Lower tumor volume is associated with increased benefit from immune checkpoint inhibitors in patients with advanced non-small-cell lung cancer

Lung Cancer

Asia Pac J Clin Oncol. 2020 Aug 6. doi: 10.1111/ajco.13360. Online ahead of print.


AIM: Immune checkpoint inhibitors (ICIs) have revolutionized the treatment for advanced non-small-cell lung cancer (NSCLC), yet many patients do not benefit from Programmed cell death protein 1 (PD-1) axis inhibitors, emphasizing the need for additional markers for better patient selection. Our aim was to evaluate the association between tumor volume and response to ICI.

METHODS: This retrospective ethically-approved study included all consecutive patients with advanced NSCLC who were evaluated with a fluorodeoxyglucose-positron emission tomography scan, prior to the first administration of a single-agent ICI between 1/2016 and 6/2017. Tumor burden was calculated based on total body metabolic tumor volume and sum of all measurable lesions (SOML).

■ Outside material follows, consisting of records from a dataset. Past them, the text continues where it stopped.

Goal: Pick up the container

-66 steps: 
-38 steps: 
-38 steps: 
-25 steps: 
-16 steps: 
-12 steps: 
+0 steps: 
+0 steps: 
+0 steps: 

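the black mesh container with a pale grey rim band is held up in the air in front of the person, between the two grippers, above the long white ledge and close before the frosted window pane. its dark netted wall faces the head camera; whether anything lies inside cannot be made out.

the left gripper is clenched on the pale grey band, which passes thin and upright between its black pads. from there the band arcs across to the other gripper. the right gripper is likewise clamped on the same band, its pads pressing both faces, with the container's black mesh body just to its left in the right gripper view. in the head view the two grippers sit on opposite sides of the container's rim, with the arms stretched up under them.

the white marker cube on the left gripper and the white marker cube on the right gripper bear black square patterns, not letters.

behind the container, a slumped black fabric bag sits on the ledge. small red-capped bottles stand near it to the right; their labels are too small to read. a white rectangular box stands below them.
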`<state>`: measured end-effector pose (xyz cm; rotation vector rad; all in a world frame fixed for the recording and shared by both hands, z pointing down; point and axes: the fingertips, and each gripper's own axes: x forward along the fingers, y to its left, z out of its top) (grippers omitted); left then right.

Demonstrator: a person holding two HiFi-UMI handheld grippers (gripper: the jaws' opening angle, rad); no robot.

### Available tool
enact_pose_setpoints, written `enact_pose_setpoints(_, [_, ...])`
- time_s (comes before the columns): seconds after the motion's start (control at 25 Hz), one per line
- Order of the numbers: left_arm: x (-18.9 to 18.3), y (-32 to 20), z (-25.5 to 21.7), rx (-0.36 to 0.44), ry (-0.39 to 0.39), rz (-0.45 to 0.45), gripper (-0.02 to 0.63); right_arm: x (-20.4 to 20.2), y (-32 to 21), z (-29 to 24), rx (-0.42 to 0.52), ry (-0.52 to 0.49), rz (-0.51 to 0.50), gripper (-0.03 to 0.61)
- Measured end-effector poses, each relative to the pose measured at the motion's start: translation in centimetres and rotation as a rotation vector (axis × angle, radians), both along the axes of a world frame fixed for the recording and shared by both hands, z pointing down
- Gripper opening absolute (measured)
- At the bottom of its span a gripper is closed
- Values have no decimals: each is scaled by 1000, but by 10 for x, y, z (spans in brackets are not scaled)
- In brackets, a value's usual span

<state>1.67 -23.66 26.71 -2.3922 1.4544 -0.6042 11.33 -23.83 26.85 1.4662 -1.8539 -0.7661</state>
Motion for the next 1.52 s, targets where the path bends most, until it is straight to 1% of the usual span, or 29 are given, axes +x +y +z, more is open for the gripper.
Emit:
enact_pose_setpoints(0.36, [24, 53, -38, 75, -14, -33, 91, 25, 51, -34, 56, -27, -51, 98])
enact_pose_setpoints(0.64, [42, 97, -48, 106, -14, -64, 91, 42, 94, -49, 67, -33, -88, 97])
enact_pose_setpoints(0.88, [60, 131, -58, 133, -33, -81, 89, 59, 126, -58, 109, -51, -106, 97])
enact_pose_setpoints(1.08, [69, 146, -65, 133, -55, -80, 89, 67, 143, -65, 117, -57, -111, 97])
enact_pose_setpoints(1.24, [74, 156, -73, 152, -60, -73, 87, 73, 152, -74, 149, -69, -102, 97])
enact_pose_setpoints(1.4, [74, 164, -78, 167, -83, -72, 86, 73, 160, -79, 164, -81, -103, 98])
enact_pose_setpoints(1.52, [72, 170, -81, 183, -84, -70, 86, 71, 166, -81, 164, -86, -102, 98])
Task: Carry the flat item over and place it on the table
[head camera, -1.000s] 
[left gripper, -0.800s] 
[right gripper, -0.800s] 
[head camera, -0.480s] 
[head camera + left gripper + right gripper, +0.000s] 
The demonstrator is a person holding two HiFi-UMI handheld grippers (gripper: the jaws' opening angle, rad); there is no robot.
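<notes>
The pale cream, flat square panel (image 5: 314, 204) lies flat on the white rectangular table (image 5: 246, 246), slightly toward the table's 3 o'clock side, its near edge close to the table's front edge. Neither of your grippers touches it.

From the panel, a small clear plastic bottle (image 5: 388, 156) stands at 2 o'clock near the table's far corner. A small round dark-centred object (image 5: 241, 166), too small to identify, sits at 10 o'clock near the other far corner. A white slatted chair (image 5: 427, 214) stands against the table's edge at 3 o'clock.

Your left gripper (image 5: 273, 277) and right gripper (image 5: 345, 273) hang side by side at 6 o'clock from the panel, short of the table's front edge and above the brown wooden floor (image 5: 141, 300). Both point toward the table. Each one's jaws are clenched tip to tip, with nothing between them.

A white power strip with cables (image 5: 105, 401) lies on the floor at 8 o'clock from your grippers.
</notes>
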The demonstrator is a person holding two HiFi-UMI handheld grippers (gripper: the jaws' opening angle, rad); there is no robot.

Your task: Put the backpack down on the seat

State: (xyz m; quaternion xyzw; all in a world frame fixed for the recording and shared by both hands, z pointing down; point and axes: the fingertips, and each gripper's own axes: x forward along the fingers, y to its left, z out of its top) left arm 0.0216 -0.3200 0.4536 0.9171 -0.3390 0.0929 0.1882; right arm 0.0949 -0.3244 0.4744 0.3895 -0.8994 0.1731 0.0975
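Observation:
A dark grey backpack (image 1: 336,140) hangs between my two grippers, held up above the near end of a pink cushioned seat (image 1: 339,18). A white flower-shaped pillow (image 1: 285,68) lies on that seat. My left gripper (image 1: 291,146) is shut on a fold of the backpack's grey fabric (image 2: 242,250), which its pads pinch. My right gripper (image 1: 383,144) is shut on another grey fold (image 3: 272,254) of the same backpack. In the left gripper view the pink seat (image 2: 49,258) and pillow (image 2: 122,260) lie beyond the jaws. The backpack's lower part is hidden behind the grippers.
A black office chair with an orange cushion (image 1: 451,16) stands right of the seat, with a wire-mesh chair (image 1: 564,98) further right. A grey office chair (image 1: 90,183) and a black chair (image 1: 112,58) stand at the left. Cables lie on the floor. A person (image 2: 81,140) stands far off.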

RESULTS: Median SOML was 88 mm, and was inversely and significantly associated with progression-free survival (PFS) (hazard ratio [HR] 2, CI 1.28-3.37, P = .003) and overall survival (OS) (HR 2.36, CI 1.13-4.94, P = .02). SOML≤80 mm had a significantly longer PFS compared to patients with a SOML≥80 mm (median PFS 9.7 vs 3.7 months, respectively, HR for progression 2.26, CI 1.1-4.5, P = .02). Patients with a SOML≤80 also had longer median OS compared to patients with SOML≥80 (median OS 12 vs 9.8 months, respectively, HR for death 3.1, CI 1.2-8, P = .018).

CONCLUSIONS: Low tumor burden was associated with higher response rates (RR), and better PFS and OS in advanced NSCLC patients treated with ICI. These results may improve the selection of patients for treatment with single-agent ICI, as opposed to the combination with chemotherapy, which might be more appropriate for patients with high tumor burden. Prospective analysis is warranted.